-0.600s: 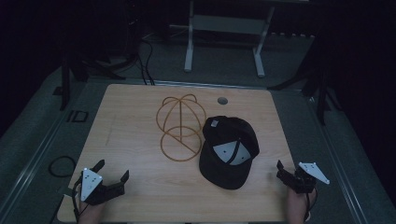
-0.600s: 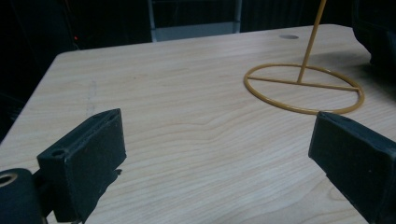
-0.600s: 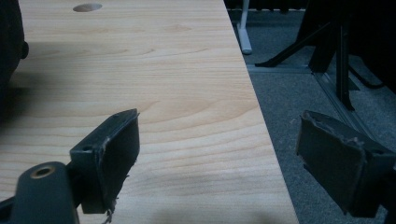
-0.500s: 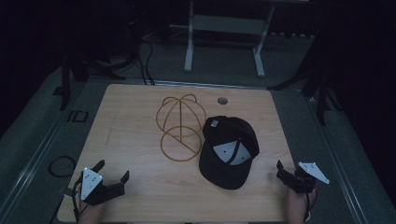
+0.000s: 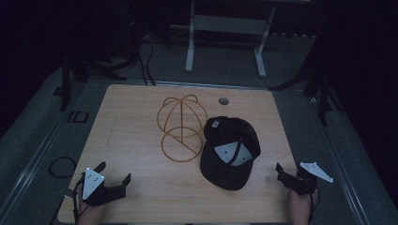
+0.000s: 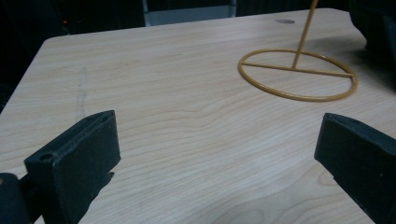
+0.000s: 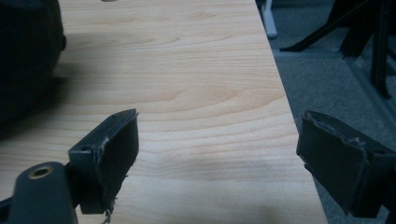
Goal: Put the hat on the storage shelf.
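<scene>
Table [image 5: 141, 140]: light wood grain, rounded corners, 1 small round grommet hole [image 5: 223, 101] near the far edge.

Item 1, wire hat stand [image 5: 181, 127]: gold-coloured, a flat ring base crossed by 1 bar, an upright rod rising from it and a dome of curved wires on top. Stands upright near the middle of the table, slightly toward the far side. In the left gripper view its ring base [image 6: 297, 75] lies ahead and to the right, well apart from the tongs.

Item 2, black cap [image 5: 230, 152]: lies upside down just right of the stand, its edge touching or nearly touching the ring base; which, cannot be told. Pale lining and a small label show inside the crown; the brim points toward the near edge. In the right gripper view its dark bulk [image 7: 25, 60] sits at the far left.

Item 3, left tongs [image 5: 112, 179]: at the near left corner of the table, held in a hand, grey 3-cornered plate on top. Released, both jaws spread wide, bare wood between them, nothing gripped.

Item 4, right tongs [image 5: 281, 172]: at the near right edge, near the cap's brim but apart from it. Released, jaws wide apart, nothing between them; the pads look worn and frayed.
</scene>
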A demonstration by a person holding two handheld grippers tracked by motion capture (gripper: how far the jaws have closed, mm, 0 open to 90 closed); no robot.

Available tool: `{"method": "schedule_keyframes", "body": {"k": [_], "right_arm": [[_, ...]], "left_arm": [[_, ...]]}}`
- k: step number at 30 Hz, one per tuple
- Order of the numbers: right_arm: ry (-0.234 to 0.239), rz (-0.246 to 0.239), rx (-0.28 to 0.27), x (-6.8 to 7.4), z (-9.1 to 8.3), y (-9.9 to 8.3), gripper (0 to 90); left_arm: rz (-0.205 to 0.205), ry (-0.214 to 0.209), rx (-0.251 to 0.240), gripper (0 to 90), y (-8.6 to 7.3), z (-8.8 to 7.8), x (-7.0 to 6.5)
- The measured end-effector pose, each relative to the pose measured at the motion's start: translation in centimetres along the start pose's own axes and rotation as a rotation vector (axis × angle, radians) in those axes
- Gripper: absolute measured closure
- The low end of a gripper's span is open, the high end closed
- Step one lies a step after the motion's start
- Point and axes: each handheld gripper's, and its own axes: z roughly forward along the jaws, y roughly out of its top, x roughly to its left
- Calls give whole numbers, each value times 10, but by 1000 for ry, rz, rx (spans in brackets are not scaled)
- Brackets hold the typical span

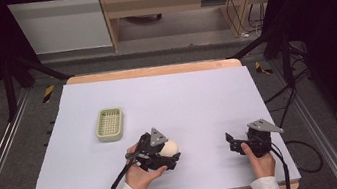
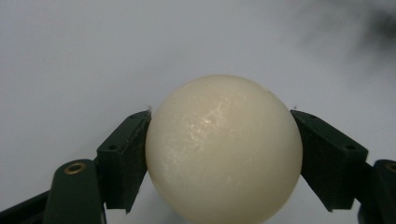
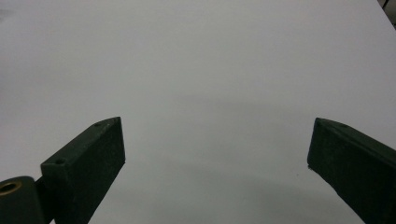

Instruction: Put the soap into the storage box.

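Observation:
A cream-coloured ball [image 1: 168, 148] is clamped between the black jaws of my left gripper [image 1: 167, 151], near the front middle of the table. In the left gripper view the ball [image 2: 223, 149] bulges between the two pads, and my left gripper [image 2: 222, 140] presses on both its sides. My right gripper [image 1: 234, 143] rests at the front right with its jaws spread wide. Seen in the right gripper view, my right gripper [image 3: 217, 149] has nothing but the pale table surface between its fingers.
A small pale green basket [image 1: 110, 124] with a ribbed bottom lies to the left of centre on the white tabletop [image 1: 182, 97]. Wooden table edges [image 1: 153, 70] frame the top. Black frame legs and cables stand on the floor around it.

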Motion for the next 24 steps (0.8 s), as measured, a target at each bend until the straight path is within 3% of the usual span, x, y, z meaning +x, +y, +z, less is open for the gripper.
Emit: {"method": "schedule_keyframes", "body": {"k": [9,24], "right_arm": [[-1,-8,3,2,1,0,45],[8,-10,12,4,0,-1,46]], "left_arm": [[-37,31,-19,237,-5,-23,26],[-107,93,-34,237,-21,-46,68]]}}
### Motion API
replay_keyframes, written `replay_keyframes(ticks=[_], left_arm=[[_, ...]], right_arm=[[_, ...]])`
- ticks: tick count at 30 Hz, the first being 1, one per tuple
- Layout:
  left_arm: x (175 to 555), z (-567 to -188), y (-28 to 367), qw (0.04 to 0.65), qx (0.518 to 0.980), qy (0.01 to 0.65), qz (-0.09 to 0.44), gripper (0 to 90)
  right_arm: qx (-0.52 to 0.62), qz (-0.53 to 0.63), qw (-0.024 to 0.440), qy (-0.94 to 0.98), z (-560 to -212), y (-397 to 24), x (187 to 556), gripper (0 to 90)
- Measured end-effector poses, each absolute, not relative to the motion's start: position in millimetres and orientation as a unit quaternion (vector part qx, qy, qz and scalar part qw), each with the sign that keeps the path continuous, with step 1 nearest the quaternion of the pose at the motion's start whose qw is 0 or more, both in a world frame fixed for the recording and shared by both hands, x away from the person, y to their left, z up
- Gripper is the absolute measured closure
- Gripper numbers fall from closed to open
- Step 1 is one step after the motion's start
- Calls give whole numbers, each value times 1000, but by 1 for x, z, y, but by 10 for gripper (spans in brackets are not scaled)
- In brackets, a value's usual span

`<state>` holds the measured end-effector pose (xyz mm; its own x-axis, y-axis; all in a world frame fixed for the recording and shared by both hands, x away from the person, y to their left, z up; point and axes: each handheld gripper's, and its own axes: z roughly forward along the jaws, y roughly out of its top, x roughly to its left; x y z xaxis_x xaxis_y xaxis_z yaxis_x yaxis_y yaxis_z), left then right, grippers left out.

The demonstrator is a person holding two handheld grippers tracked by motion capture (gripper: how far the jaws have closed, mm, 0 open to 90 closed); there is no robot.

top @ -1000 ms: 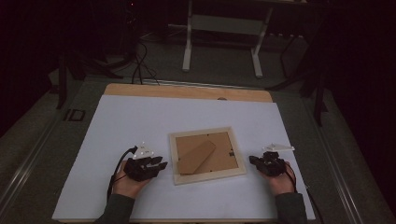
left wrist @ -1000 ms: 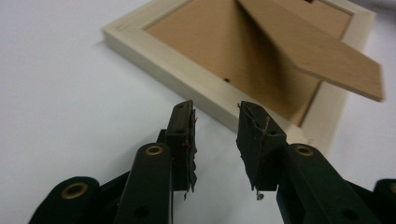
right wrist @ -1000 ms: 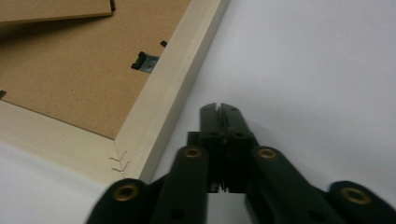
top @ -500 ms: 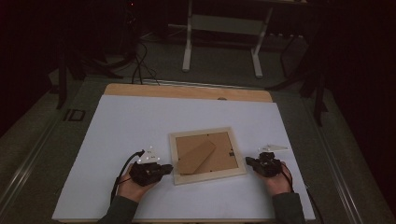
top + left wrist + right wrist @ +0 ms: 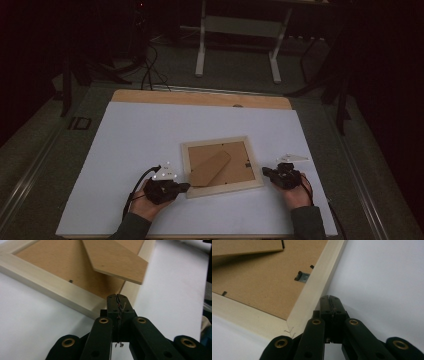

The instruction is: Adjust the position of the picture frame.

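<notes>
I had the pale wooden picture frame point(image 5: 222, 167) lying face down on the white surface point(image 5: 150, 135), its brown fibreboard backing and folded wooden easel stand point(image 5: 113, 258) turned up, between my two grippers. My left gripper point(image 5: 184, 187) had just been closing with nothing between its jaws; they were pressed together, the tip at the frame's near left corner. My right gripper point(image 5: 265, 172) was likewise pressed together on nothing, its tip just beside the frame's right rail, near a small metal retaining clip point(image 5: 301, 276). To shift or square the frame well, I judged I should push both sides evenly and low against the rails, so it slid without twisting or lifting. I could read no brand or writing anywhere.
</notes>
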<state>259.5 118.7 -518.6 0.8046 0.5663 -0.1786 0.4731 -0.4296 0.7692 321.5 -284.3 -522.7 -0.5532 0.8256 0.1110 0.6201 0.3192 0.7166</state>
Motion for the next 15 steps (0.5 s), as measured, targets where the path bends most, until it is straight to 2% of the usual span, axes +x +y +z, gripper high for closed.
replay_keyframes(ticks=[15], left_arm=[[247,-527,98,417,866,274,41,900]], right_arm=[[442,383,141,799,-519,-276,321,900]])
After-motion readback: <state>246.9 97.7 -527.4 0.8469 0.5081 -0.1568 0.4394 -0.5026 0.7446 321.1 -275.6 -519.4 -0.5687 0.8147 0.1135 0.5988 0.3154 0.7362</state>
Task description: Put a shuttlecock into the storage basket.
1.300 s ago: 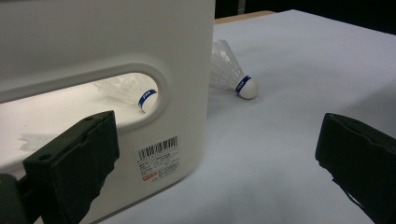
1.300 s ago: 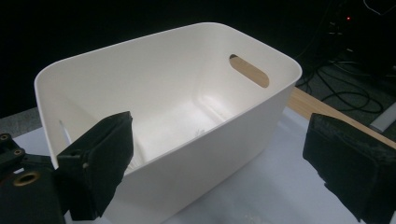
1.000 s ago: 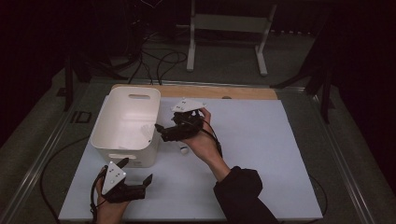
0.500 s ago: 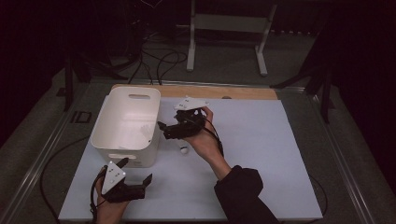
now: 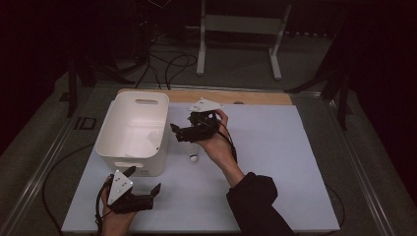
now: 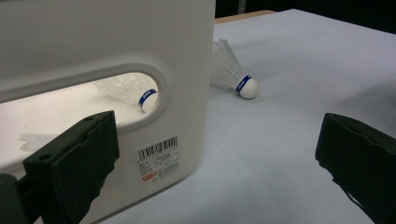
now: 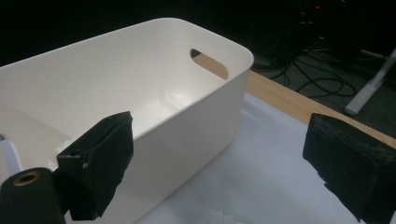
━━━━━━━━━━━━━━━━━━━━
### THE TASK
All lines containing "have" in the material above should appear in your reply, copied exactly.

### ANSWER SECTION
A demonstration by a person holding two handheld grippers tracked by motion capture (gripper: how far the jaws have closed, mm, 0 open to 90 closed); no robot.
The demonstrator is a person holding two handheld grippers tracked by motion capture (gripper: how far the jaws have closed, mm, 0 open to 90 closed); there is no robot.

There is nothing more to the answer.